Depok (04/04/2026) – Di bawah bayang-bayang Monumen Yuri Gagarin, sebuah sinyal diplomasi teknologi tingkat tinggi terpancar. Federasi Rusia dan Belarus secara terbuka menyatakan kesiapan mereka untuk menjadi mitra strategis Indonesia dalam ambisi penaklukan ruang angkasa, mulai dari pembangunan infrastruktur darat hingga eksplorasi orbit.
Momentum ini muncul di sela peringatan Hari Kosmonautika pada Sabtu (04/04/26), sebuah seremoni yang dihadiri oleh korps diplomatik negara-negara pecahan Uni Soviet guna mengenang 65 tahun penerbangan bersejarah manusia pertama ke antariksa.
Keahlian Rusia: Dari Timur Jauh ke Papua
Duta Besar Rusia untuk Indonesia, Sergei Tolchenov, menegaskan bahwa Moskow tidak hanya menawarkan janji, tetapi juga rekam jejak. Saat ini, Rusia tengah merampungkan fasilitas peluncuran mutakhir di kawasan Timur Jauh (Russia Far East), sebuah pengalaman teknis yang diklaim sangat relevan untuk diaplikasikan di Indonesia.
“Kami memiliki keterampilan dan pengalaman yang luas. Saat ini negosiasi dengan Pemerintah Indonesia sedang berlangsung, dan kami berharap proses ini berjalan konstruktif untuk melihat apa yang bisa kami kontribusikan bagi Indonesia,” ujar Tolchenov.
Senada dengan Rusia, Duta Besar Belarus, Raman Ramanouski, menyoroti potensi pemanfaatan satelit milik Belarus yang cakupannya sudah menjangkau wilayah Asia Tenggara. Belarus memandang eksplorasi ruang angkasa sebagai “ladang kerja sama menjanjikan” yang siap dieksekusi bersama Jakarta.
Biak: Permata Khatulistiwa yang Diperebutkan
Pernyataan kedua dubes tersebut seolah menjawab ambisi besar Badan Riset dan Inovasi Nasional (BRIN) yang tengah memacu pembangunan Bandar Antariksa Nasional di Pulau Biak, Papua. Secara geografis, Biak adalah “aset emas” bagi industri peluncuran roket dunia karena lokasinya yang sangat dekat dengan garis khatulistiwa.
Mengapa Biak Menjadi Strategis?
-
Efisiensi Bahan Bakar: Kedekatan dengan ekuator memberikan dorongan rotasi bumi maksimal, menghemat energi peluncuran secara signifikan.
-
Akses Orbit Rendah (LEO): Lokasi ideal untuk menempatkan konstelasi satelit komunikasi masa depan dengan biaya lebih rendah.
-
Kemandirian Nasional: Mengurangi ketergantungan Indonesia pada jasa peluncuran negara asing.
Landasan Hukum dan Pemutakhiran Kajian
Plt. Deputi Bidang Kebijakan Pembangunan BRIN, Anugerah Widiyanto, menjelaskan bahwa pembangunan ini memiliki fondasi hukum yang kokoh, termasuk UU No. 21 Tahun 2013 tentang Keantariksaan dan PP No. 7 Tahun 2023 yang mengatur tentang technology safeguard.
Meskipun kajian awal telah dimulai sejak tahun 1990, BRIN kini tengah melakukan pemutakhiran data guna menyesuaikan dengan lompatan teknologi terkini dan dinamika ekonomi antariksa global. “Kita perlu meningkatkan daya saing Indonesia di tingkat global melalui kemandirian akses antariksa,” tegasnya.

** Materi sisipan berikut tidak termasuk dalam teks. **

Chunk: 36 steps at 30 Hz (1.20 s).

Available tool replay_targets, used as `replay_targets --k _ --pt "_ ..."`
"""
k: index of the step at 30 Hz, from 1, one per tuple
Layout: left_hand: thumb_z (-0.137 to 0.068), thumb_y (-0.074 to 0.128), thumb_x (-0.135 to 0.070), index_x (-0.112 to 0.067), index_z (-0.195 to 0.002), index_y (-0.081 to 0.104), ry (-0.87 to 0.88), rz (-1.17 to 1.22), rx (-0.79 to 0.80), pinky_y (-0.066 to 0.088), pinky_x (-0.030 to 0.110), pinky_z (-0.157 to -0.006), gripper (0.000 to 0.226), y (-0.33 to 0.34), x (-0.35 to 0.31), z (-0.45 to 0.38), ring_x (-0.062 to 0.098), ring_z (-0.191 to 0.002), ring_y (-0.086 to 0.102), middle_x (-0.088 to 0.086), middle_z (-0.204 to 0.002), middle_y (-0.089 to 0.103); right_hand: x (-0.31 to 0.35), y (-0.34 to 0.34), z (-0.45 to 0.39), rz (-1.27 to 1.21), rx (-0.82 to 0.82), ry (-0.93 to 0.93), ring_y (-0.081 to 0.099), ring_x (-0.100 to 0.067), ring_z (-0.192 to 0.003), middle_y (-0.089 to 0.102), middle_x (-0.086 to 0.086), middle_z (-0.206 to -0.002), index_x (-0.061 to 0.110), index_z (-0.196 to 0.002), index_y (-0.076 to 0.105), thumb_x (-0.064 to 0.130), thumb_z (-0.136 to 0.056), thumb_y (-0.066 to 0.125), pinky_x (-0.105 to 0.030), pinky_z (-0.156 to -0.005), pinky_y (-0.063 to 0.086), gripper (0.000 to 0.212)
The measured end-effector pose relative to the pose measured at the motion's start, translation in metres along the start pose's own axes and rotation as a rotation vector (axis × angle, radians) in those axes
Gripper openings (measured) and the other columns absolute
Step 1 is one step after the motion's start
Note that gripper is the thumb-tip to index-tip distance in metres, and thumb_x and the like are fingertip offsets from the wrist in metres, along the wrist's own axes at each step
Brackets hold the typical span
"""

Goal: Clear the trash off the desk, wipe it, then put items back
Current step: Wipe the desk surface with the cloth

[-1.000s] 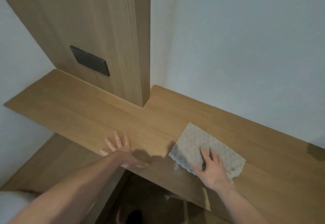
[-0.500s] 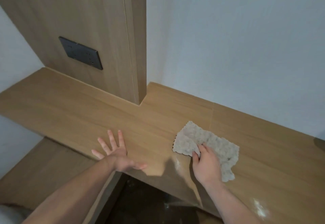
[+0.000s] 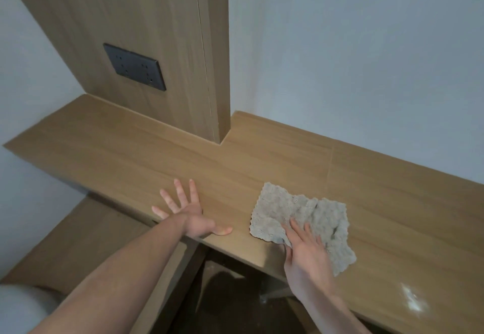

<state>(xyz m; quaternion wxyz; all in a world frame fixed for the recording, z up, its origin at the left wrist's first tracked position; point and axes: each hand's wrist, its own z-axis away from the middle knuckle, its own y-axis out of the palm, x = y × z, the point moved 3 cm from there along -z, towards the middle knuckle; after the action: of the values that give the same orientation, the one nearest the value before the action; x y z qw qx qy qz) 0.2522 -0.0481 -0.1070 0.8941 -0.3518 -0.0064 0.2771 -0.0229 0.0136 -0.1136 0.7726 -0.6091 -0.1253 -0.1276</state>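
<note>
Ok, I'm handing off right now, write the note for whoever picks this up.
Left hand: open, fingers spread, palm flat on the desk near its front edge.
Right hand: straight fingers pressing the grey cloth onto the desk; no grip round it.
Cloth lies rumpled, right of the left hand.
Done: no trash in view on the desk.
Left: finish wiping, then put items back; none are in view.

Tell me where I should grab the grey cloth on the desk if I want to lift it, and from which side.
Probably the raised fold in the grey cloth, just beyond the right hand. The rest lies flat on the desk, but that rumpled ridge stands up enough to pinch. Come from above, on the near side, since the right hand's fingers already rest there. The left hand lies spread on the desk, apart from the cloth.
</note>
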Motion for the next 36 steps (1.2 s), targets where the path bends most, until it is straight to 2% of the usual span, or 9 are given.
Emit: replay_targets --k 4,7,11,14,21,26,29,34,36 --pt "-0.040 0.074 -0.095 -0.033 -0.144 -0.049 0.014 -0.004 0.011 -0.020 0.074 -0.114 0.172 -0.002 0.001 0.000 0.044 -0.135 -0.051 0.005 -0.143 -0.062 -0.010 -0.048 -0.018 -0.165 -0.186 0.054 0.060 -0.019 -0.127 0.059 0.008 -0.146 0.038 -0.154 0.044 0.020 -0.107 0.046 -0.038 -0.103 0.053 0.050" --pt "-0.041 0.072 -0.096 -0.033 -0.145 -0.048 0.023 -0.030 0.009 -0.019 0.075 -0.114 0.171 -0.001 0.001 -0.002 0.046 -0.137 -0.049 0.006 -0.146 -0.060 -0.014 -0.069 -0.057 -0.258 -0.165 0.035 0.044 -0.021 -0.144 0.049 0.004 -0.156 0.027 -0.154 0.047 0.021 -0.109 0.045 -0.036 -0.119 0.036 0.046" --pt "-0.037 0.071 -0.098 -0.032 -0.146 -0.047 -0.008 -0.054 -0.009 -0.015 0.076 -0.115 0.174 0.000 -0.001 0.000 0.047 -0.141 -0.046 0.007 -0.149 -0.058 -0.002 -0.027 -0.070 -0.107 0.184 0.046 0.011 -0.034 -0.159 0.017 0.007 -0.171 0.031 -0.159 0.039 0.039 -0.110 0.039 -0.052 -0.130 0.012 0.050" --pt "-0.038 0.072 -0.097 -0.031 -0.146 -0.046 -0.011 -0.060 -0.015 -0.014 0.076 -0.115 0.173 0.000 -0.002 0.001 0.046 -0.141 -0.045 0.007 -0.150 -0.057 0.009 0.003 -0.038 0.065 0.115 0.019 0.001 -0.035 -0.160 0.001 0.007 -0.173 0.042 -0.162 0.022 0.038 -0.111 0.034 -0.053 -0.130 0.011 0.052" --pt "-0.040 0.070 -0.099 -0.030 -0.148 -0.045 -0.010 -0.057 -0.008 -0.011 0.076 -0.116 0.172 -0.001 0.000 0.007 0.048 -0.143 -0.042 0.008 -0.152 -0.055 -0.013 -0.005 0.060 0.028 -0.051 -0.036 0.036 -0.002 -0.149 0.030 0.023 -0.164 0.039 -0.159 0.032 0.023 -0.104 0.059 -0.028 -0.117 0.039 0.064" --pt "-0.040 0.066 -0.101 -0.030 -0.148 -0.045 0.008 -0.085 -0.018 -0.009 0.076 -0.117 0.170 -0.002 -0.001 0.006 0.050 -0.144 -0.040 0.010 -0.154 -0.053 -0.066 -0.062 0.053 -0.222 -0.222 0.075 0.052 -0.014 -0.139 0.057 0.012 -0.149 0.034 -0.146 0.058 0.003 -0.098 0.059 -0.036 -0.119 0.040 0.057" --pt "-0.038 0.065 -0.103 -0.031 -0.147 -0.046 0.006 -0.099 -0.024 -0.009 0.077 -0.117 0.172 0.000 -0.001 0.005 0.049 -0.144 -0.039 0.009 -0.153 -0.053 -0.067 -0.085 0.021 -0.282 -0.245 0.106 0.036 -0.019 -0.151 0.044 0.007 -0.161 0.035 -0.148 0.055 0.015 -0.104 0.054 -0.041 -0.125 0.030 0.049" --pt "-0.036 0.067 -0.101 -0.032 -0.147 -0.045 -0.019 -0.093 -0.032 -0.009 0.076 -0.118 0.173 0.001 -0.001 0.005 0.048 -0.145 -0.038 0.008 -0.154 -0.053 -0.033 -0.025 -0.001 -0.110 0.130 0.133 -0.006 -0.031 -0.160 -0.003 0.003 -0.174 0.042 -0.159 0.032 0.052 -0.107 0.037 -0.057 -0.129 0.003 0.053" --pt "-0.036 0.068 -0.101 -0.032 -0.147 -0.045 -0.023 -0.089 -0.032 -0.009 0.075 -0.118 0.173 0.000 -0.002 0.004 0.048 -0.145 -0.039 0.007 -0.154 -0.053 -0.026 0.008 0.011 0.017 0.050 0.091 -0.005 -0.031 -0.160 -0.003 0.001 -0.174 0.044 -0.161 0.024 0.054 -0.107 0.035 -0.056 -0.128 0.000 0.056"
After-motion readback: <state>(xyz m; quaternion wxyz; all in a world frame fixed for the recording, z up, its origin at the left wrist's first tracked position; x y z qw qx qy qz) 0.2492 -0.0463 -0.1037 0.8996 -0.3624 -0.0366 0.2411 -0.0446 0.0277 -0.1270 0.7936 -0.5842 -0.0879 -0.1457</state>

Simbolisme di Monumen Gagarin
Acara peletakan karangan bunga di Monumen Yuri Gagarin Jakarta menjadi pengingat bahwa penjelajahan ruang angkasa adalah pencapaian kolektif umat manusia. Kehadiran para Duta Besar dari Armenia, Kazakhstan, Uzbekistan, hingga ASEAN menunjukkan bahwa isu antariksa kini menjadi instrumen diplomasi yang krusial.
Bagi Indonesia, tawaran dari Rusia dan Belarus bukan sekadar bantuan teknis, melainkan peluang besar untuk menempatkan Pulau Biak sebagai salah satu simpul utama dalam rantai pasok ekonomi antariksa dunia di abad ke-21.